[Mpi3-rma] GetAccumulate restriction needed?

Sun Apr 3 21:32:17 CDT 2011

> On 04/03/2011 06:14 PM, Underwood, Keith D wrote:
> > Could you perhaps provide a use case?  Otherwise, it looks like an
> > implementation nightmare with potentially unexpected performance
> > characteristics associated with any working implementation choice.
> 
> This would be required if the application does not want to create two
> buffers, one for the input and one for the output. The implementation
> can internally use pipelining to use a smaller buffer space.

That is not a use case :-)  My understanding of fetch-and-add style operations is that you want both your increment and the old value at the target.  So, I am back to:  what is the use case?

> Also, we need this for symmetry. Two-sided calls support it.

MPI_Sendrecv requires disjoint buffers, and that is the closest thing in two-sided.

> I don't follow the implementation nightmare with this?
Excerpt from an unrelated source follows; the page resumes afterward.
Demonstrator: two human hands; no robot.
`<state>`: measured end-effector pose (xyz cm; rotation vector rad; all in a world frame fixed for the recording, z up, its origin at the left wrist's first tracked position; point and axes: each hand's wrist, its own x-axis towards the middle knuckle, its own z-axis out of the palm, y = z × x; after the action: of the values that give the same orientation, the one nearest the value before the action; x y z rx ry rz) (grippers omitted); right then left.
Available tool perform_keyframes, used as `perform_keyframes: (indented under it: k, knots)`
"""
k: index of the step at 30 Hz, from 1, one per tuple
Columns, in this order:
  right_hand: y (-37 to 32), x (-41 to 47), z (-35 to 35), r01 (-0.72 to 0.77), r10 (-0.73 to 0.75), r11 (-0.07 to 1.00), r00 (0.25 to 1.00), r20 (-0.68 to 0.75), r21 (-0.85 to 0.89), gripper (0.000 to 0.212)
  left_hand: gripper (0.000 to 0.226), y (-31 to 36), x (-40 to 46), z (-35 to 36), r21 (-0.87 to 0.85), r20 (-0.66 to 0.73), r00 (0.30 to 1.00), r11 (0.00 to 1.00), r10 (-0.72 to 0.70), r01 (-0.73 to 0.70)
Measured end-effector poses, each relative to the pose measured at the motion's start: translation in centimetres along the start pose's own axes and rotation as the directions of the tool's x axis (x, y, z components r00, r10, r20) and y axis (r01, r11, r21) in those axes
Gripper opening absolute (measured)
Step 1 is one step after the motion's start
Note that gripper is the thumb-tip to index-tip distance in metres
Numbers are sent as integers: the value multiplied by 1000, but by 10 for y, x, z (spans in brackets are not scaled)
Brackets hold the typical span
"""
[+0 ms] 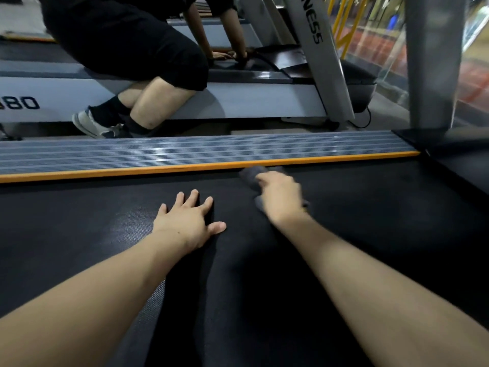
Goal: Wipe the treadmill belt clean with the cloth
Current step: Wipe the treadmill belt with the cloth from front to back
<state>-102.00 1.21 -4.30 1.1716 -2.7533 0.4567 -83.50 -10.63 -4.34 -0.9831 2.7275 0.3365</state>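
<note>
The right hand (280,193) presses a crumpled grey cloth (254,172), gripped beneath its fingers, onto the black belt (344,234) just beside the orange-edged side rail (185,154), while the left hand (186,219) lies flat on the belt with fingers spread, holding nothing.

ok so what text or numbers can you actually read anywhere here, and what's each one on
"NESS", the visible end of a longer word cut off at the frame's top: on the slanted grey upright of the neighbouring treadmill.
"80", perhaps "380" with the first digit cut off at the left edge: on that treadmill's grey side panel.
No readable text on the black belt, the grey cloth or the ribbed side rail.
</note>
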Motion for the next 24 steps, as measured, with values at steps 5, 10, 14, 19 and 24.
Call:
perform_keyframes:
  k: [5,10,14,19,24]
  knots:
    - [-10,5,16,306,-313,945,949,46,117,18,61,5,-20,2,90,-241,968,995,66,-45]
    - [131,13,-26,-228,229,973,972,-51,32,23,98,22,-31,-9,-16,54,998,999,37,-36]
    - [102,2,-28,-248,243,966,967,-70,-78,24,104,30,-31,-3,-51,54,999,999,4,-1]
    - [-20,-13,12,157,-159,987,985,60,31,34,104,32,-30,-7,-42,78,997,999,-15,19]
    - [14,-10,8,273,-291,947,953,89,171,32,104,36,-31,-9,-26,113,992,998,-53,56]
Why is this a
> problem?

Would you think the user would expect that having the same source and target buffer would cause the implementation to:

-allocate a buffer
-perform a get into that buffer
-wait for get completion
-perform an atomic
-wait for atomic completion
-copy the data from the internal buffer to the user buffer

Now, the part that sucks is that I believe the IB implementation looks like this, but I believe that even a network that provided native fetch-and-add semantics will wind up looking like this if it provides an end-to-end reliability protocol.  Heck, even if it doesn't, you may do it rather than guesstimating the amount of network buffer between the source and destination.  That means that having the same source and destination buffer will have radically different performance than having different buffers.  So, I count that as an implementation that sucks ;-)

Keith